Since the prime minister is in China now, he might want to ask his hosts about it.

The story begins in 1953, with the end of the bloody stalemate between the United States and China on the Korean Peninsula. The next year, the two countries clashed over possession of some islands in the Taiwan Strait, and Chinese dictator Mao Tse-tung responded by launching a program to develop nuclear weapons.

In 1958, there was another crisis in the Taiwan Strait. The Chinese ramped up their program, with the help of the Soviet Union. In 1959, as the Sino-Soviet relationship crumbled, the Soviets withdrew their support. But the Chinese pressed on.

In 1964, China detonated its first nuclear bomb.

China's entry into the nuclear club had little effect on the balance of power in Asia. It didn't destabilize the region. It did not cause nuclear proliferation. China did not become more aggressive. It did not engage in "nuclear blackmail." It did not give nukes to revolutionaries or terrorists. And it did not drop nuclear bombs on its enemies.

Some will say that was all perfectly predictable. Unlike the fanatics in charge of Iran today, the Chinese leadership was rational. It didn't use its nuclear weapons because it knew that doing so would invite obliteration. And Mao wasn't mad.

People who say that don't know history.

A year before China detonated its first atomic bomb, the influential American columnist Stewart Alsop wrote about "the madness of Mao Tse-tung." That was the standard perception at the time: The Soviets are at least rational. They can be deterred. But Mao? He's nuts.

Mao talked casually about nuclear war, even eagerly. It wasn't only survivable, Mao said. It was winnable.

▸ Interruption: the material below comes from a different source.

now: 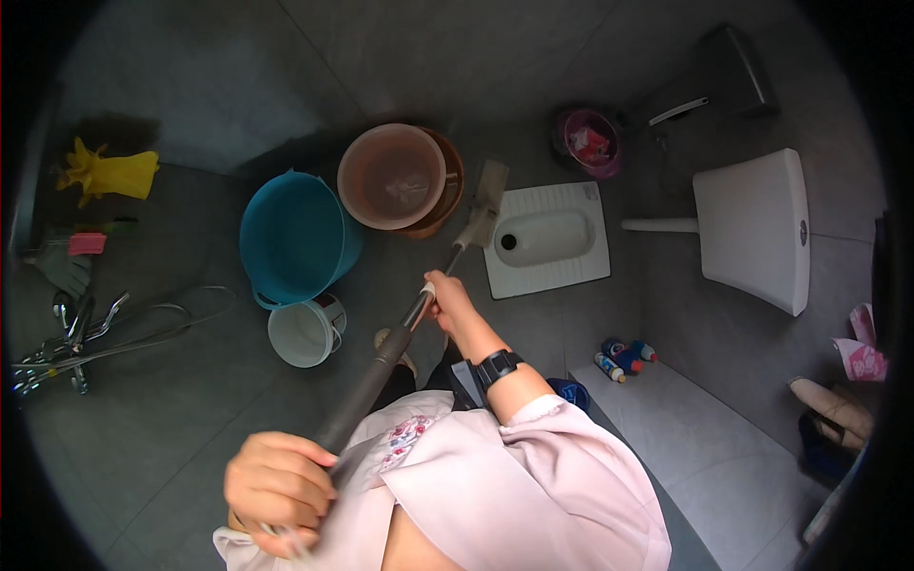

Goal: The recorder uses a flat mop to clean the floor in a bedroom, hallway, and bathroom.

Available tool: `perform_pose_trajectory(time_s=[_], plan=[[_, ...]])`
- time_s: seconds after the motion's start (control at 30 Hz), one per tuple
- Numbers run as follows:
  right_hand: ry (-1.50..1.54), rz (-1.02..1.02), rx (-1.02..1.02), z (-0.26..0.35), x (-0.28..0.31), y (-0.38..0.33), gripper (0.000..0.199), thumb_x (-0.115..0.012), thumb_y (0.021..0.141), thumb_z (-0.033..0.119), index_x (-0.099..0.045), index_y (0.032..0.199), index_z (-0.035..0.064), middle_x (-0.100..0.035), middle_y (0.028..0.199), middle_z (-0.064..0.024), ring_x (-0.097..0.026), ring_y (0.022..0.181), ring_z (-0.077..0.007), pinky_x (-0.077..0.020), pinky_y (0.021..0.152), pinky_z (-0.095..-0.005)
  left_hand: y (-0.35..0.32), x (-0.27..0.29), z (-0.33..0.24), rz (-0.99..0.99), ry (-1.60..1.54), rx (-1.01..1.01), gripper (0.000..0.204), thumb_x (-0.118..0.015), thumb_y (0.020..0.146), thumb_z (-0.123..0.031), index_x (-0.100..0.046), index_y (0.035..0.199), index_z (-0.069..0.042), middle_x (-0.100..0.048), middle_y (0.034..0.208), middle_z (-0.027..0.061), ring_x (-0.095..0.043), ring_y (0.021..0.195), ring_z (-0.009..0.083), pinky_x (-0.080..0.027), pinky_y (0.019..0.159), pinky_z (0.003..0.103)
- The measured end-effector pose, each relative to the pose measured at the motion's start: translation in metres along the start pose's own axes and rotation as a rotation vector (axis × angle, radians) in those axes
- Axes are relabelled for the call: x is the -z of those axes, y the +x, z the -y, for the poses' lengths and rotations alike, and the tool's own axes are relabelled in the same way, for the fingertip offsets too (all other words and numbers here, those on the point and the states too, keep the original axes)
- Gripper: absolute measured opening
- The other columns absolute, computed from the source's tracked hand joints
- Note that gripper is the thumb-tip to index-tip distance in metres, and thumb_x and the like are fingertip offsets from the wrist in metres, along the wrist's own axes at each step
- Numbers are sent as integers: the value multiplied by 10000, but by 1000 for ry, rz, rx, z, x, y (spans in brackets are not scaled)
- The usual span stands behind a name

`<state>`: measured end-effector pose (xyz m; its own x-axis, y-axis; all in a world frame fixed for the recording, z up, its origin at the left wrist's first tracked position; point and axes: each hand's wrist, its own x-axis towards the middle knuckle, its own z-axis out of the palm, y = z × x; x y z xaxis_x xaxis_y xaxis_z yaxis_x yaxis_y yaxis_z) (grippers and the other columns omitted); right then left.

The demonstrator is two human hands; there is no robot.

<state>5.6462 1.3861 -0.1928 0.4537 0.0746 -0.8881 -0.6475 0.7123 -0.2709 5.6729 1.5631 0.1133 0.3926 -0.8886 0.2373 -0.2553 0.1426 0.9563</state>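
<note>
Both my hands hold a long grey mop handle (376, 376). My left hand (278, 487) grips its near end close to my chest. My right hand (447, 297), with a black wristwatch (499, 365) on the wrist, grips it further down. The flat mop head (486, 202) rests on the grey floor at the left edge of a white squat toilet pan (547, 238). My pink sleeves fill the lower middle of the view.
A blue tub (297, 238), a brown bucket (395, 178) and a small white bucket (305, 333) stand left of the mop. Yellow gloves (107, 173) and metal taps with a hose (71, 338) are at far left. A white cistern (757, 228), a pink-lined bin (590, 141) and cleaner bottles (624, 358) are on the right.
</note>
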Motion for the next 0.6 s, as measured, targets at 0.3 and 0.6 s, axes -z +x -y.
perform_pose_trajectory(time_s=[0.3, 0.6], plan=[[116, -43, 52, 13, -8, -13, 216, -477, 742, 210, -433, 617, 39, -424, 481, -50, -331, 339, -120, -232, 299, -234, 2, 9, -5, -26, -256, -64, 169, -632, 611, -142, -502, 561, -46, -519, 553, 65, -522, 496, 195, -479, 624, 344], [144, 90, 56, 15, 0, 19, 234, -457, 768, 238, -432, 626, 54, -394, 455, -45, -290, 311, -117, -212, 284, -228, 23, -16, 8, 89, -7, 16, 151, -572, 575, -105, -473, 484, -35, -475, 507, 65, -505, 472, 198, -475, 556, 309]])
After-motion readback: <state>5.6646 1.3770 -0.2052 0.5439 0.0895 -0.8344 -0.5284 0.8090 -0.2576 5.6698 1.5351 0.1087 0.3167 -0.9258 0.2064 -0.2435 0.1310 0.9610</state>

"No matter what kind of war breaks out - conventional or thermonuclear - we'll win," Mao told Soviet leader Nikita Khrushchev in 1957. "We may lose more than 300 million people. So what? War is war. The years will pass and we'll get to work producing more babies than ever before."

Khrushchev came to despise and fear Mao. He called him "a megalomaniac warmonger." And more memorably, "a lunatic on a throne."

U.S. president John F. Kennedy shared that opinion. Relating Kennedy's view, an aide said that if Mao were to get the bomb it would likely be "the most significant and worst event of the 1960s."

As the dreaded event approached, U.S. officials carefully considered how to "strangle the baby in the cradle."

One operation would see the U.S. airlift a team of Taiwanese commandos to China's nuclear sites. Alternatively, the U.S. could equip the Taiwanese air force to carry out airstrikes. But neither of these attacks was likely to succeed, planners concluded. An American attack was necessary. And it would have to be big.

In one of the strangest moments of the Cold War, the Americans quietly asked the Soviets if they would consider a joint strike on China. The Soviets declined.

The planners knew that all these actions were dangerous. Their consequences couldn't be foreseen, let alone controlled. Unstoppable escalation into full-scale war was a real possibility.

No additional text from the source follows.